Mato Grosso do Sul possui mais de 7,3 mil presos por crimes federais

Forças policiais de MS viraram protagonistas no combate ao tráfico; quase metade dos detentos deveria estar em presídios federais

Com 1.517 quilômetros de fronteira com Paraguai e Bolívia, Mato Grosso do Sul tem 16,5 mil presos em presídios estaduais, sendo que 7,3 mil cometeram crimes transnacionais, como tráfico de drogas e armas, conforme dados da Secretaria de Estado de Justiça e Segurança Pública (Sejusp) de junho de 2018. São detentos que deveriam cumprir pena em presídios federais.

É um problema que, em Mato Grosso do Sul, agrava ainda mais a situação de superlotação vivenciadas em presídios de todo o Brasil, prejudicando as condições de cumprimento das penas e ressocialização dos detentos. Os estabelecimentos penais do Estado têm hoje 8.707 vagas para abrigar toda a massa carcerária. Vale lembrar que três presídios estão em construção em Mato Grosso do Sul.

Enquanto isso, o Governo Federal tem empurrado com a barriga a situação e, por isso, Mato Grosso do Sul precisou entrar com uma ação na Justiça. Desde 2015, o governador Reinaldo Azambuja tem cobrado medidas para reforçar o monitoramento das fronteiras.

Também falta uma participação efetiva das forças nacionais. Mato Grosso do Sul precisou assumir o papel de protagonista no combate ao tráfico e a segurança nas fronteiras ficou relegada quase que somente às polícias estaduais.

Os dados da Sejusp mostram que, em seis anos, de 2012 a 2017, as apreensões de drogas pelas forças de Mato Grosso do Sul, como o Departamento de Operações de Fronteira (DOF), saltaram de 87 toneladas para 427 toneladas por ano. Isso significa mais de uma tonelada de entorpecente por dia.

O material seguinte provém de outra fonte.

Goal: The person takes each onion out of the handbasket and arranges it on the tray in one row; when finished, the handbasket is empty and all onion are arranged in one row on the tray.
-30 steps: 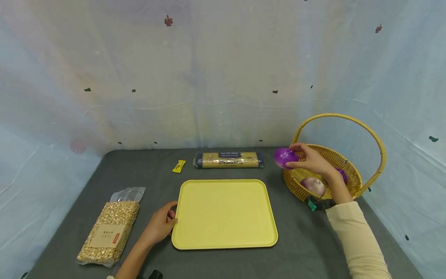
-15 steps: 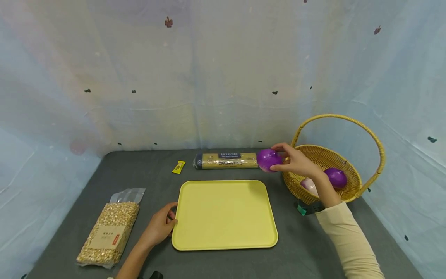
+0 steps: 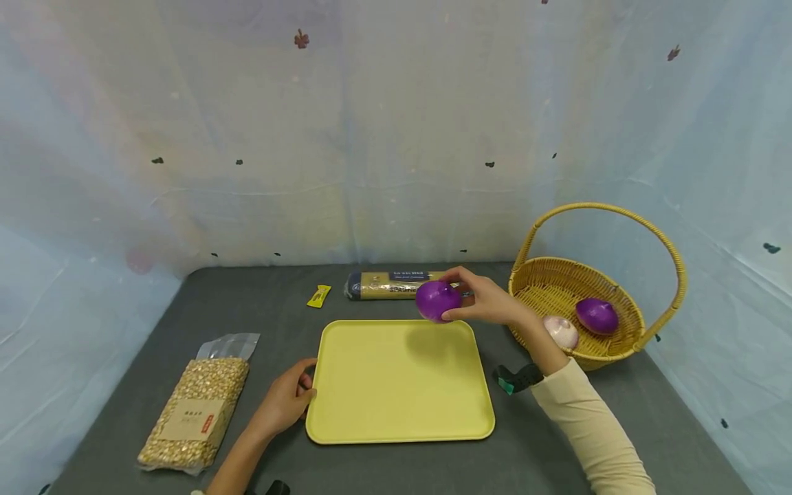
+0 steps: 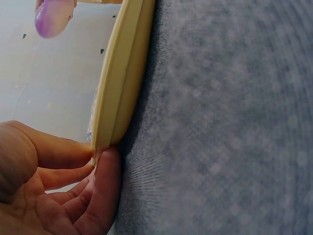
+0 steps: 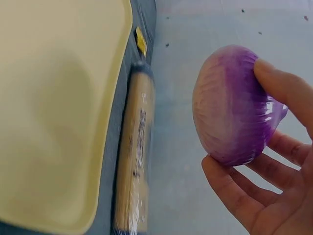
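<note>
A shiny purple onion (image 3: 437,301) with a paler end is pinched between the thumb and fingers of my right hand (image 3: 485,300), held in the air over the far right edge of the yellow tray (image 3: 396,385). In the right wrist view the onion (image 5: 234,105) shows whole, purple on one side and whitish on the other. My left hand (image 3: 284,399) pinches the tray's left rim; the left wrist view shows thumb and fingers on either side of that rim (image 4: 115,98).
At the right stands a wicker basket (image 3: 538,282) with a tall handle, holding a purple onion (image 3: 597,316) and a pale one (image 3: 561,332). Behind the tray lie a spaghetti pack (image 3: 383,284) and a small yellow packet (image 3: 318,296). A bag of corn-like kernels (image 3: 194,412) lies left.
My right hand has carried the onion leftward from above the basket to over the tray's far edge. The left hand and tray have stayed put.
</note>
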Available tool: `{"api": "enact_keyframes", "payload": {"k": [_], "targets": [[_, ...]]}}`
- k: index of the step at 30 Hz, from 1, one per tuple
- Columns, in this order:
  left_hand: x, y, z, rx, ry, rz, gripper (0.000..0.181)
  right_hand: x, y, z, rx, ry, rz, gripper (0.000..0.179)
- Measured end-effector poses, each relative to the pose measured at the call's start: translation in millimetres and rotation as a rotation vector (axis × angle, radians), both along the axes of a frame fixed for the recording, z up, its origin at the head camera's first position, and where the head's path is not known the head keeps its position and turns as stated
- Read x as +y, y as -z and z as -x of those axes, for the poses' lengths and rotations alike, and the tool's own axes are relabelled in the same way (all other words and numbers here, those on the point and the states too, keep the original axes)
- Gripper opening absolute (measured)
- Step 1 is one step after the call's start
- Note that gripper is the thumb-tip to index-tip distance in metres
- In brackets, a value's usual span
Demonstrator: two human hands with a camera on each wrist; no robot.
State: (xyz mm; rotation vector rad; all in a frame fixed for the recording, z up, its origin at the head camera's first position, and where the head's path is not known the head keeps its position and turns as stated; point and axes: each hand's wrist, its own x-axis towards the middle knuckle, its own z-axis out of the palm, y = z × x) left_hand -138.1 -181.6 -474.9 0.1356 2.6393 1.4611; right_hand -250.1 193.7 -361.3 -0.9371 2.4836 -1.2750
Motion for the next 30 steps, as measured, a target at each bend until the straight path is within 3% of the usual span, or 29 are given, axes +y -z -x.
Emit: {"api": "enact_keyframes", "payload": {"k": [13, 30], "targets": [[1.8, -3.8, -0.4, 0.013, -0.001, 0.041, 0.051, -45.0, 14.1, 0.6, -0.046, -0.09, 0.025, 0.063], [1.0, -0.1, 0.5, 0.031, -0.006, 0.054, 0.05, -98.7, 37.3, -1.1, -0.068, -0.166, 0.04, 0.063]]}}
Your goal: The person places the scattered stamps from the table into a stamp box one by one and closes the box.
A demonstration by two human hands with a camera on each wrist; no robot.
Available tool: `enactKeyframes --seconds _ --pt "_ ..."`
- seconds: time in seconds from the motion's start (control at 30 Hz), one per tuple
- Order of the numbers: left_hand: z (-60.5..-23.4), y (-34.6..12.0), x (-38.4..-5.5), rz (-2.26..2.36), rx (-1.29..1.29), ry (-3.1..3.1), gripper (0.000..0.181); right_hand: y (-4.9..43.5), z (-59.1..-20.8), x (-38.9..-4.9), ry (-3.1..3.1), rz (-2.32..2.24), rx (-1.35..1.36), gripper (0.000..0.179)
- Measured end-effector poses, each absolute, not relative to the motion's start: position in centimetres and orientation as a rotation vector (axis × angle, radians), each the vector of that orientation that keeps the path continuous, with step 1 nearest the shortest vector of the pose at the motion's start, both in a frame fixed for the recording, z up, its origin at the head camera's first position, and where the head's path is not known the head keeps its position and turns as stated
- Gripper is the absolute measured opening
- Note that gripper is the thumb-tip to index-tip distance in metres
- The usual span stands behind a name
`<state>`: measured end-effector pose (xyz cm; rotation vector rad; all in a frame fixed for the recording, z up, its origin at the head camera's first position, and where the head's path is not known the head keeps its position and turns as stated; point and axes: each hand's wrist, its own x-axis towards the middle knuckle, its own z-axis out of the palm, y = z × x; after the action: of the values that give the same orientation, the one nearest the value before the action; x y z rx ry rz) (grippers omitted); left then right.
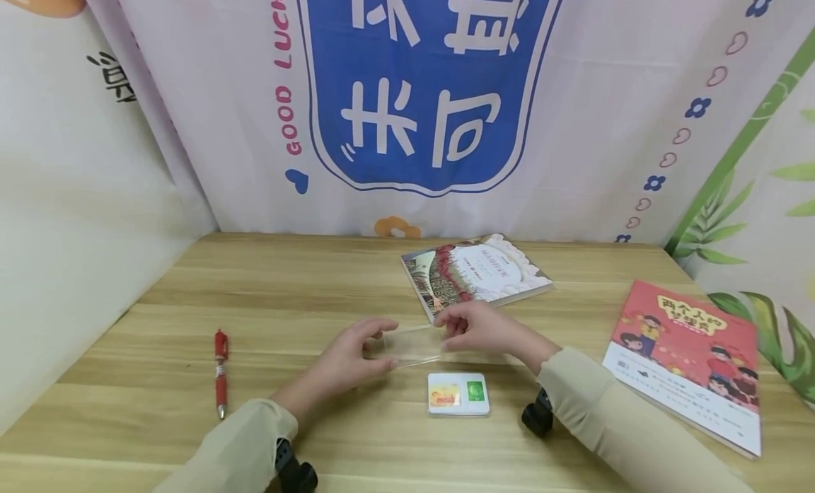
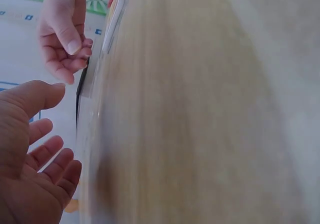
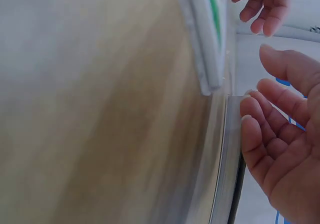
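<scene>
A clear, thin rectangular plastic piece (image 1: pixel 414 346) sits at the middle of the table, between the two hands. My left hand (image 1: pixel 353 355) is at its left edge, thumb and fingers apart and loosely bent, with nothing gripped in the left wrist view. At the opposite edge is my right hand (image 1: pixel 480 330), its fingers loosely curled; the right wrist view shows nothing pinched in them. Whether either hand touches the plastic is hard to tell. Just in front lies a small white flat case (image 1: pixel 457 394) with a yellow and a green picture on top.
Behind the hands lies a book (image 1: pixel 477 274) with a floral cover. A red book (image 1: pixel 688 358) is at the right, and a red pen (image 1: pixel 221 373) at the left. A printed curtain (image 1: pixel 242 125) hangs along the table's back edge.
</scene>
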<state>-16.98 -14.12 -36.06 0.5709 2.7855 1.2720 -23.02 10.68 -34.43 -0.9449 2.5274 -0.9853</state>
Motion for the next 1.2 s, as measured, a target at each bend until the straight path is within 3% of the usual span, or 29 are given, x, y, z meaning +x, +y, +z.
enactKeyframes --seconds 0.57,1.2 --pt "-37.3 -13.8 -17.9 1.154 0.558 2.774 0.063 9.2 -35.1 -23.6 2.551 -0.718 -0.992 0.060" --pt "-37.5 -13.5 -18.1 1.182 0.509 2.819 0.057 8.5 -34.8 -23.6 2.524 -0.726 -0.925 0.053"
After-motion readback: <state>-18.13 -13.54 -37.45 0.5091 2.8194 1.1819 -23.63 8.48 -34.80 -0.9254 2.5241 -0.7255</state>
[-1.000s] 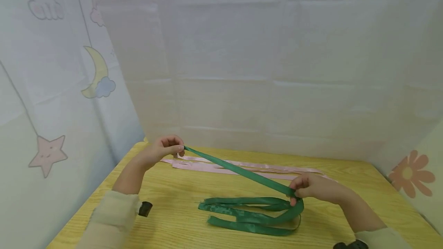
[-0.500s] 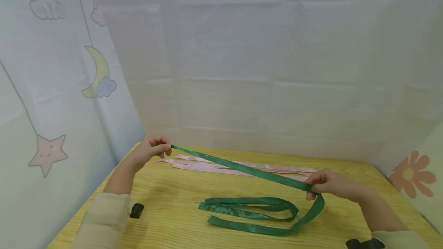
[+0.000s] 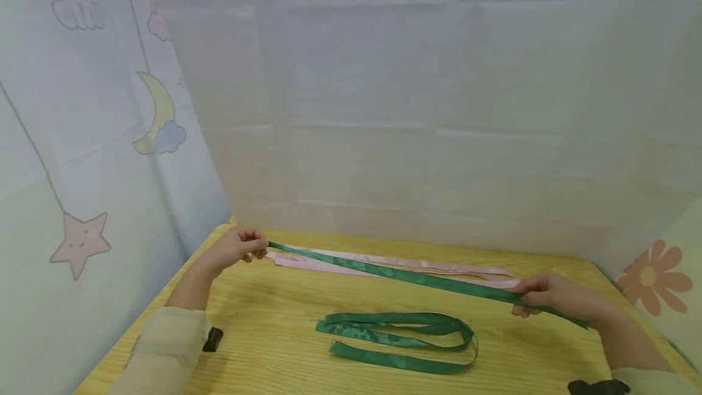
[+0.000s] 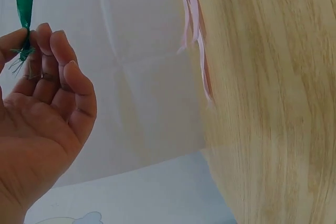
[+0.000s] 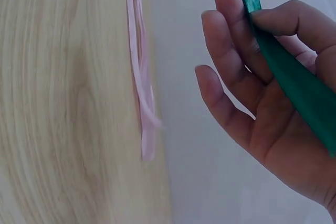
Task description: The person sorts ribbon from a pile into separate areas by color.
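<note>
A green ribbon (image 3: pixel 408 276) is stretched between the two hands above the table. My left hand (image 3: pixel 237 249) pinches its gathered, frayed end between thumb and forefinger, as the left wrist view shows on the ribbon (image 4: pixel 25 3). Further right, my right hand (image 3: pixel 562 298) pinches the ribbon between thumb and forefinger, and its loose tail runs back over the palm (image 5: pixel 296 85) toward the wrist. Below the stretched ribbon, more green ribbons (image 3: pixel 403 361) lie looped on the table, touched by neither hand.
Pink ribbons (image 3: pixel 329 266) lie lengthwise near the back of the wooden table (image 3: pixel 274 346). A pale sheet (image 3: pixel 351 108) hangs behind the table's back edge. Another printed sheet (image 3: pixel 109 169) hangs on the left. Dark wrist devices (image 3: pixel 212 339) sit at both sleeves.
My right hand has slid rightward along the ribbon, drawing its tail off the looped green ones. My left hand has moved left, then slightly down. The ribbon now spans a longer stretch.
</note>
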`<action>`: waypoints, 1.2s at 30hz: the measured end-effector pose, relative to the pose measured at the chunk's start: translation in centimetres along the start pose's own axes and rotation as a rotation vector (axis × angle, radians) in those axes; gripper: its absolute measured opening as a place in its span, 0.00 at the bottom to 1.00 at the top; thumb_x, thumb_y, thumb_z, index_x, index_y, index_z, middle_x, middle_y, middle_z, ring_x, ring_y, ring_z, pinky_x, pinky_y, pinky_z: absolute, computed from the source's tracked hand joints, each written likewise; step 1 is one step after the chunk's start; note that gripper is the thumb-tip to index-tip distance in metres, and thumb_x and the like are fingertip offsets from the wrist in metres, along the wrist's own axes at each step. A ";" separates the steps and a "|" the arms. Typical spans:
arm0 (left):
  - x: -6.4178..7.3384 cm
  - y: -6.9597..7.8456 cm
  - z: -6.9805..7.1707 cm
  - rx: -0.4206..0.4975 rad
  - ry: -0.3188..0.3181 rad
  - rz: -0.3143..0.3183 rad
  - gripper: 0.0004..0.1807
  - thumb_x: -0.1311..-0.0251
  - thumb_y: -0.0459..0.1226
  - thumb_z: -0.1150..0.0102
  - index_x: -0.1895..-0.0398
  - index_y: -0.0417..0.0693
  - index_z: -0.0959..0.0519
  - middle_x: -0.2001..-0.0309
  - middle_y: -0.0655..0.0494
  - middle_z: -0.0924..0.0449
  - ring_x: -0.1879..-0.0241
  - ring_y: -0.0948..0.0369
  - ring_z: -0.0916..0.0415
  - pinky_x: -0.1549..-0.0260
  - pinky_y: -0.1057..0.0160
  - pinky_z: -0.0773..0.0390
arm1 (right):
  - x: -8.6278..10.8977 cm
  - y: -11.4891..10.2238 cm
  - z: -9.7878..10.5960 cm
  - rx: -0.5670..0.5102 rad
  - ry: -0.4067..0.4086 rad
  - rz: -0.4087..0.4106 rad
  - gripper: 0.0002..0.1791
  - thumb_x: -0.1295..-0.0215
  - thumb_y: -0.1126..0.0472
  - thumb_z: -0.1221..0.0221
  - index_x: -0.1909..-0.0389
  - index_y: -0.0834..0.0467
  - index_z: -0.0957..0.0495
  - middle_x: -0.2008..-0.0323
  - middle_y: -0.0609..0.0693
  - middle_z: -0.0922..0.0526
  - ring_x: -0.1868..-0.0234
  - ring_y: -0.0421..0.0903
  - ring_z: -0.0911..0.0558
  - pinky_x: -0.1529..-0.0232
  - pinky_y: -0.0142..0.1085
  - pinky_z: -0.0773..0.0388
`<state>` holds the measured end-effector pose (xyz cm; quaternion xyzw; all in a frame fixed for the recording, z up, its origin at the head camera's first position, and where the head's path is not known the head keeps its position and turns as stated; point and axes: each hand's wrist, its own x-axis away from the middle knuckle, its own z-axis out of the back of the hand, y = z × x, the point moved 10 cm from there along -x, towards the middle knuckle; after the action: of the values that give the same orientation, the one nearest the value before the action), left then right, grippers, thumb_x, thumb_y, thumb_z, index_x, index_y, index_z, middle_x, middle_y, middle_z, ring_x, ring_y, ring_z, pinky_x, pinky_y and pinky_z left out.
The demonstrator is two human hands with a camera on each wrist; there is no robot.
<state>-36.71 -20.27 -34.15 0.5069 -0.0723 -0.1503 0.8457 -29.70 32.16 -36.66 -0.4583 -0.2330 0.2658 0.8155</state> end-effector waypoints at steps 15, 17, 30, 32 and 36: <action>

Reinaldo Azambuja lembra que drogas e armas que alimentam a violência de grande centros, como o Rio de Janeiro, entram no País pelas fronteiras. “O Brasil fica enxugando gelo. Não adianta ficar apenas ali no Rio de Janeiro, sendo que a porta de entrada das drogas são as fronteiras com Bolívia e Paraguai. Precisamos que o Governo Federal entre em ação e coloque as forças federais em Mato Grosso do Sul”, disse.

Na medida em que as apreensões aumentam, cresce também o número de presos, muitos deles sentenciados por tráfico e outros crimes transnacionais. Cerca de 40% dos detentos custeados pelo Estado cumprem pena por crimes federais. Uma massa carcerária que custa a Mato Grosso do Sul R$ 10,6 milhões ao mês ou R$ 127,3 milhões ao ano.